**WHAT IS EXPECTED**
Begin at the first line below and copy each line exactly, ending with the line where "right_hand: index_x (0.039" appears.

**DATA EXCERPT**
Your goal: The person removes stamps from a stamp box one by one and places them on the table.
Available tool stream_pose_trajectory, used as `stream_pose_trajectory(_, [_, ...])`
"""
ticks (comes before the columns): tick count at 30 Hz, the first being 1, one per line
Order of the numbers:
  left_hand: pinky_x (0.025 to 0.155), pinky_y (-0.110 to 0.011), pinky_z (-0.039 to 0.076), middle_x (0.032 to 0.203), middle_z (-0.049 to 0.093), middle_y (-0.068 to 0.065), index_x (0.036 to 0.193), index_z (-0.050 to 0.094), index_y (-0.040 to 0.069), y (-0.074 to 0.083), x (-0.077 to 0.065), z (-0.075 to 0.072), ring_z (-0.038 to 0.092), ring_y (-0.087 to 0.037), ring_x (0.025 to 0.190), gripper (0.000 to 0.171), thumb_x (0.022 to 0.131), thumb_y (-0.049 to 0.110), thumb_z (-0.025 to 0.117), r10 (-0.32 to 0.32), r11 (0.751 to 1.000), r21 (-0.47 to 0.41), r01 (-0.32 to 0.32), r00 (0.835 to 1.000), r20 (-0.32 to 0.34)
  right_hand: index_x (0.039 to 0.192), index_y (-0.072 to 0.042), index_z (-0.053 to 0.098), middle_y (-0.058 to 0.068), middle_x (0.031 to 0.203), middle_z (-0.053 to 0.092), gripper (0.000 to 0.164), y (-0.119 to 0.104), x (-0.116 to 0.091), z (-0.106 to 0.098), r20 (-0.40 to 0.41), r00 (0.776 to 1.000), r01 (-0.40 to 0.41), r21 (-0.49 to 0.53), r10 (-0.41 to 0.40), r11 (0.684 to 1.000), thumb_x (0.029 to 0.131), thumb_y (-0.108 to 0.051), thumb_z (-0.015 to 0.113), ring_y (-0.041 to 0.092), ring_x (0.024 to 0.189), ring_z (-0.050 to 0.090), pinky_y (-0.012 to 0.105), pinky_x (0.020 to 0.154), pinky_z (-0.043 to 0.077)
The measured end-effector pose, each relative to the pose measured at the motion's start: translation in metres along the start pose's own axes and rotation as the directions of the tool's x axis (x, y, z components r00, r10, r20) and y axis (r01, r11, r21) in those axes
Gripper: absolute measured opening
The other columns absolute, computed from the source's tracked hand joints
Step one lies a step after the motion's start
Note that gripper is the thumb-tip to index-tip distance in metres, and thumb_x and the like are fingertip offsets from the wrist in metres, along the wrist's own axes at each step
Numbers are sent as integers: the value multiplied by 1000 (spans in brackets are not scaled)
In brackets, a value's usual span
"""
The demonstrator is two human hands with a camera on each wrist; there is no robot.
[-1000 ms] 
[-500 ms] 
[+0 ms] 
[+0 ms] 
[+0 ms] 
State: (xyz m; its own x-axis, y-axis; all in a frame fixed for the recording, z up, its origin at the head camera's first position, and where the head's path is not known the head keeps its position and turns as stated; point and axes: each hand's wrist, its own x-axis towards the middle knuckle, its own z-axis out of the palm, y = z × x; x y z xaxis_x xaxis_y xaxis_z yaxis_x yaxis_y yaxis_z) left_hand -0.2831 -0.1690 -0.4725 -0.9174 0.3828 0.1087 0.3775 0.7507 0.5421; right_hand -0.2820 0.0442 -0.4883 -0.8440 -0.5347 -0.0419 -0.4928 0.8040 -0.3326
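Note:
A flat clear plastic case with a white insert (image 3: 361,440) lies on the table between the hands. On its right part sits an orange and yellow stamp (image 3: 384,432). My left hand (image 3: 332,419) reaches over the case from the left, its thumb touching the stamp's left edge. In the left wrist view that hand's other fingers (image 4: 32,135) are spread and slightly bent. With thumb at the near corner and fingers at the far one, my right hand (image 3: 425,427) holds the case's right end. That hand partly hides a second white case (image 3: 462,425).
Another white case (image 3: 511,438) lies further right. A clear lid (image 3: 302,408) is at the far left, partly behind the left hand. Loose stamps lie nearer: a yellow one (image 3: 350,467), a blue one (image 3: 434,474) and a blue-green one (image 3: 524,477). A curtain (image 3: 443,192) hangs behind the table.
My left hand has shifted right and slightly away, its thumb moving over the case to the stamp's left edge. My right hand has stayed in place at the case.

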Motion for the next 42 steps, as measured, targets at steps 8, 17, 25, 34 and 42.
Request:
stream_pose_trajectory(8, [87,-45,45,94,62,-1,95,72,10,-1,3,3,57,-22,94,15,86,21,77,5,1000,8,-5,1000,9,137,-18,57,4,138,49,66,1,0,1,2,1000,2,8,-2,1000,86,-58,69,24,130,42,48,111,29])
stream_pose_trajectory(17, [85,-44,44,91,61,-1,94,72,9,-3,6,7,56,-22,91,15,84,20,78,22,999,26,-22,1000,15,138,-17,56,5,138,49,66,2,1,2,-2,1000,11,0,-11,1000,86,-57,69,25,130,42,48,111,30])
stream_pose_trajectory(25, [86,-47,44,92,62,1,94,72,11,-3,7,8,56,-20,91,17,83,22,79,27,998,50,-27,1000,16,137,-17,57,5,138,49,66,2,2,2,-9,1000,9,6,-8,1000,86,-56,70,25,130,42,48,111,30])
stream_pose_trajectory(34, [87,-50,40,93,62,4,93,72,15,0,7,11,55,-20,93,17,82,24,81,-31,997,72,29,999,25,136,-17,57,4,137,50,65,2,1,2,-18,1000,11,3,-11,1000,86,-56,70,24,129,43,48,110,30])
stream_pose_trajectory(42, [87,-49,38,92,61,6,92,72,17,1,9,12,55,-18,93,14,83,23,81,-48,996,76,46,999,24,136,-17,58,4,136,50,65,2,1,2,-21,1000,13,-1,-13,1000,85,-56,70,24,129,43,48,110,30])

**EXPECTED OUTPUT**
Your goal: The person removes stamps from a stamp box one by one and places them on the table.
Available tool stream_pose_trajectory, used as `stream_pose_trajectory(_, [_, ...])`
"""
ticks (comes before the columns): tick count at 30 Hz, the first being 1, one per line
Order of the numbers:
  left_hand: pinky_x (0.025 to 0.155), pinky_y (-0.110 to 0.011), pinky_z (-0.039 to 0.076), middle_x (0.032 to 0.203), middle_z (-0.049 to 0.093), middle_y (-0.068 to 0.065), index_x (0.036 to 0.193), index_z (-0.050 to 0.094), index_y (-0.040 to 0.069), y (-0.074 to 0.083), x (-0.077 to 0.065), z (-0.075 to 0.072), ring_z (-0.038 to 0.092), ring_y (-0.087 to 0.037), ring_x (0.025 to 0.190), gripper (0.000 to 0.171), thumb_x (0.022 to 0.131), thumb_y (-0.049 to 0.110), thumb_z (-0.025 to 0.117), r10 (-0.32 to 0.32), r11 (0.751 to 1.000), r21 (-0.47 to 0.41), r01 (-0.32 to 0.32), r00 (0.835 to 1.000), r20 (-0.32 to 0.34)
  right_hand: index_x (0.039 to 0.192), index_y (-0.072 to 0.042), index_z (-0.053 to 0.098), middle_y (-0.058 to 0.068), middle_x (0.031 to 0.203), middle_z (-0.053 to 0.092), gripper (0.000 to 0.164), y (-0.119 to 0.104), x (-0.116 to 0.091), z (-0.106 to 0.098), r20 (-0.40 to 0.41), r00 (0.776 to 1.000), r01 (-0.40 to 0.41), r21 (-0.49 to 0.53), r10 (-0.41 to 0.40), r11 (0.684 to 1.000), thumb_x (0.029 to 0.131), thumb_y (-0.108 to 0.051), thumb_z (-0.015 to 0.113), ring_y (-0.041 to 0.092), ring_x (0.024 to 0.189), ring_z (-0.050 to 0.090), pinky_y (-0.012 to 0.105), pinky_x (0.020 to 0.154), pinky_z (-0.043 to 0.077)

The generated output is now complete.